* **Requirement**
Search the entries below for "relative". Report each line where it occurs.

*** Data shown Section Begins ***

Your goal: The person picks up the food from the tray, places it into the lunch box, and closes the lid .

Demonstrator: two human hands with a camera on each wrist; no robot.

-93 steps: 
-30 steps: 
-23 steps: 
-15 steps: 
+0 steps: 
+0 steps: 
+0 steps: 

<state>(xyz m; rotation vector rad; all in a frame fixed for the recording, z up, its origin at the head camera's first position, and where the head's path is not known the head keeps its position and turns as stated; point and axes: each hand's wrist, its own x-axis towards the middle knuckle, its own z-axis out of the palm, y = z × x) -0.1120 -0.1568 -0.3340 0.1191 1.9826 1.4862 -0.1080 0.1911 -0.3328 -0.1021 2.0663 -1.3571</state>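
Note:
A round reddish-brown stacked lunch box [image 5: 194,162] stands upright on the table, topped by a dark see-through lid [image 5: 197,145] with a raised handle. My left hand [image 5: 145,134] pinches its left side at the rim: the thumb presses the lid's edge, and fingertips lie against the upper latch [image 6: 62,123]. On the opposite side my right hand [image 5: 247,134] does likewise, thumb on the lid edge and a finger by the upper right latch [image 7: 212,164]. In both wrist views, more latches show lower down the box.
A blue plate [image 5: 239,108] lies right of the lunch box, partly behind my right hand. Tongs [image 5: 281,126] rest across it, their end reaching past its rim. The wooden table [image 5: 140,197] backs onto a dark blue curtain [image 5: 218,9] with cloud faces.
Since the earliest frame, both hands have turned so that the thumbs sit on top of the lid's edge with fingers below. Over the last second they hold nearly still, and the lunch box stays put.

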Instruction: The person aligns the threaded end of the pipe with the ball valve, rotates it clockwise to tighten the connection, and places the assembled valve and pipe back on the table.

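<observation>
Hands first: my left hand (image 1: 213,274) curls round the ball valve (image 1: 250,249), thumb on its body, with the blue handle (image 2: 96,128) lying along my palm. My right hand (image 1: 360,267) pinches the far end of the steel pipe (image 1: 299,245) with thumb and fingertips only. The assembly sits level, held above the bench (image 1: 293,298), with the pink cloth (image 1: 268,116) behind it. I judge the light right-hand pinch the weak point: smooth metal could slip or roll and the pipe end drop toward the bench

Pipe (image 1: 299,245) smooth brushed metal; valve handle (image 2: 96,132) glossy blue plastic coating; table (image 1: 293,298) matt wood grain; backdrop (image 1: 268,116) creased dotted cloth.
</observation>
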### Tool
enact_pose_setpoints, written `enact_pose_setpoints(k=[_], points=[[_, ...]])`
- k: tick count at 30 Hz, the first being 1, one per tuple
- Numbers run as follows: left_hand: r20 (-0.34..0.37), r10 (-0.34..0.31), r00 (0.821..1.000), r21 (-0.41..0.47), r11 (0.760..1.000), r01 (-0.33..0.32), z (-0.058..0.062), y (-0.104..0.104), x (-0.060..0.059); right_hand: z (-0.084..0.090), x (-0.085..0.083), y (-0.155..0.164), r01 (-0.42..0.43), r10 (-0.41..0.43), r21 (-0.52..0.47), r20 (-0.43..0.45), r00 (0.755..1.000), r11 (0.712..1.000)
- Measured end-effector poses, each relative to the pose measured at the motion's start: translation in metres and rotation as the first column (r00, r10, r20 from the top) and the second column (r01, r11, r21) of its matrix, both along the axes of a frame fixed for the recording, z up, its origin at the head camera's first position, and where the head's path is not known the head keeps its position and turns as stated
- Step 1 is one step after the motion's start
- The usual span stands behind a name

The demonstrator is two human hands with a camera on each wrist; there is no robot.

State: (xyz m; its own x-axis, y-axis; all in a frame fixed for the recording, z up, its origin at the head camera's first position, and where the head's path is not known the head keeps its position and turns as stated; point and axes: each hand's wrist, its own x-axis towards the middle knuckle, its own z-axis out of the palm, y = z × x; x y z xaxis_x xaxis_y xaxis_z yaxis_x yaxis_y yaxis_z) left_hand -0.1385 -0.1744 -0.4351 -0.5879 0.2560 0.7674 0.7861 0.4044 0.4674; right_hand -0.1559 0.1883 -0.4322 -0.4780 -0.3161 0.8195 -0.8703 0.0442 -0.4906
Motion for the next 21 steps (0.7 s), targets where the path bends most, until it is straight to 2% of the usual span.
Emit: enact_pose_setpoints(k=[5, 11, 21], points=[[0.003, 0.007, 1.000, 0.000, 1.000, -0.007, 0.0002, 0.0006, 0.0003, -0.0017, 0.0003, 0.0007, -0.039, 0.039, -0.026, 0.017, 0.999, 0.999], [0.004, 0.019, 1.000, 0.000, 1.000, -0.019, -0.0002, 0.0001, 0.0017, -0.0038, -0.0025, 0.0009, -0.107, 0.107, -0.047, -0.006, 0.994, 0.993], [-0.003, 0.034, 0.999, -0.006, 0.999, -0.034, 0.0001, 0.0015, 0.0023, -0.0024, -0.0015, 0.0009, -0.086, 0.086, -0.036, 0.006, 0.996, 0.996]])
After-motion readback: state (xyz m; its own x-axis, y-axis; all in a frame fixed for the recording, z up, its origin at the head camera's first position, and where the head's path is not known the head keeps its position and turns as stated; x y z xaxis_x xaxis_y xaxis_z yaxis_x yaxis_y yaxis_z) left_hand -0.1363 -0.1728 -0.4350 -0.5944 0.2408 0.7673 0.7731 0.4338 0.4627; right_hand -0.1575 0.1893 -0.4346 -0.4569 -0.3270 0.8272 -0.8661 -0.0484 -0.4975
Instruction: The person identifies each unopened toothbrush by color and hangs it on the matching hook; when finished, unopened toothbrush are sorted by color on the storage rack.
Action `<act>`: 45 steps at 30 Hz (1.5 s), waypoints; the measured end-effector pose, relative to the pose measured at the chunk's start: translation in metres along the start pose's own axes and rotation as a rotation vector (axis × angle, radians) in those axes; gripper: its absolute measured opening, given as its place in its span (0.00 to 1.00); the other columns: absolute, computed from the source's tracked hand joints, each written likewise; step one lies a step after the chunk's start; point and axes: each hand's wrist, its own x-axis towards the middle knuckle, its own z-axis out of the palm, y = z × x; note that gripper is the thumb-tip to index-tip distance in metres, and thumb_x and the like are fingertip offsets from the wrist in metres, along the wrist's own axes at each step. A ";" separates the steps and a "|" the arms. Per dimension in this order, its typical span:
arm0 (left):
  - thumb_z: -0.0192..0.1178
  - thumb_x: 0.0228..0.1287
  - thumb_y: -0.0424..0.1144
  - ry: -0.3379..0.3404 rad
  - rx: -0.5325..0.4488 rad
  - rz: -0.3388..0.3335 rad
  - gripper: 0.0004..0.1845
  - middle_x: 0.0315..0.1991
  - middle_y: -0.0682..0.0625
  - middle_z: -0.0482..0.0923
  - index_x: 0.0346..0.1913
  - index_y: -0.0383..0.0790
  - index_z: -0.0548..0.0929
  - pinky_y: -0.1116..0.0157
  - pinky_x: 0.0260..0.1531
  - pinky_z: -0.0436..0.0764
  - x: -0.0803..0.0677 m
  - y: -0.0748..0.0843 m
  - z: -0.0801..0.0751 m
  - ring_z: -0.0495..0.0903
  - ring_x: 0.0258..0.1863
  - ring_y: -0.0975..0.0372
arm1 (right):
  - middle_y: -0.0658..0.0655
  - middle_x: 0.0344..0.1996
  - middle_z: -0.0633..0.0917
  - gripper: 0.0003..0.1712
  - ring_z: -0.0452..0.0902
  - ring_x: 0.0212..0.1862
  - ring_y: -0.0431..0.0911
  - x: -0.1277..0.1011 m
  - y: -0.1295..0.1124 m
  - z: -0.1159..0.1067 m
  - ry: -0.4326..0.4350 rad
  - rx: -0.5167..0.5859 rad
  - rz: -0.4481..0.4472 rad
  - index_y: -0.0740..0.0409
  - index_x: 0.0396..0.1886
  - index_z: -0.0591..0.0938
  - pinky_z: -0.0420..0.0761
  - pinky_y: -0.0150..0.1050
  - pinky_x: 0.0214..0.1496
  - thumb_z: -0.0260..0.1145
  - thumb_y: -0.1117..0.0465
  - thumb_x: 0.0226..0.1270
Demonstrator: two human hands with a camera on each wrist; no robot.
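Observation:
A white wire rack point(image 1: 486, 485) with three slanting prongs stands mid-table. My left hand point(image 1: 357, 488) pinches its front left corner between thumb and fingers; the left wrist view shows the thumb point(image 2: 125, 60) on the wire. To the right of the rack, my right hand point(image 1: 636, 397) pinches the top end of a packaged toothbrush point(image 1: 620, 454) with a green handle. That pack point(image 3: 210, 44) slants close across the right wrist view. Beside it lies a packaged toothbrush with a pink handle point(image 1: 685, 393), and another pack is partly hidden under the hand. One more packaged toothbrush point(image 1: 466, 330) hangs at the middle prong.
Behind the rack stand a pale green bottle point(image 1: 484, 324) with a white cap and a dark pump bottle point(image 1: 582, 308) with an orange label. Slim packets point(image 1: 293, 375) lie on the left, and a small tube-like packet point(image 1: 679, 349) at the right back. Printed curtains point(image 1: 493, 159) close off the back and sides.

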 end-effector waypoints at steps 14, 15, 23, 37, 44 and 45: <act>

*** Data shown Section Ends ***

* **Expected answer**
- Measured end-effector poses, each relative to the pose measured at the motion's start: translation in metres and rotation as the first column (r00, r10, r20 from the top) and the second column (r01, r11, r21) of its matrix, both along the axes of a frame fixed for the recording, z up, its origin at the head camera's first position, and where the head's path is not known the head keeps its position and turns as stated
Action `<act>`: 45 steps at 30 Hz (1.5 s), waypoints; the measured end-effector pose, relative to the pose measured at the chunk's start: translation in metres along the start pose's own axes and rotation as a rotation vector (axis × angle, radians) in those axes; gripper: its absolute measured opening, given as its place in its span (0.00 to 1.00); the other columns: absolute, computed from the source's tracked hand joints, each written likewise; step one lies a step after the chunk's start; point and axes: each hand's wrist, its own x-axis towards the middle knuckle, its own z-axis out of the palm, y = z × x; note that gripper is the thumb-tip to index-tip distance in metres, and thumb_x and the like are fingertip offsets from the wrist in metres, along the wrist's own axes at each step. A ";" separates the steps and a "|" the arms. Per dimension in this order, its typical span:

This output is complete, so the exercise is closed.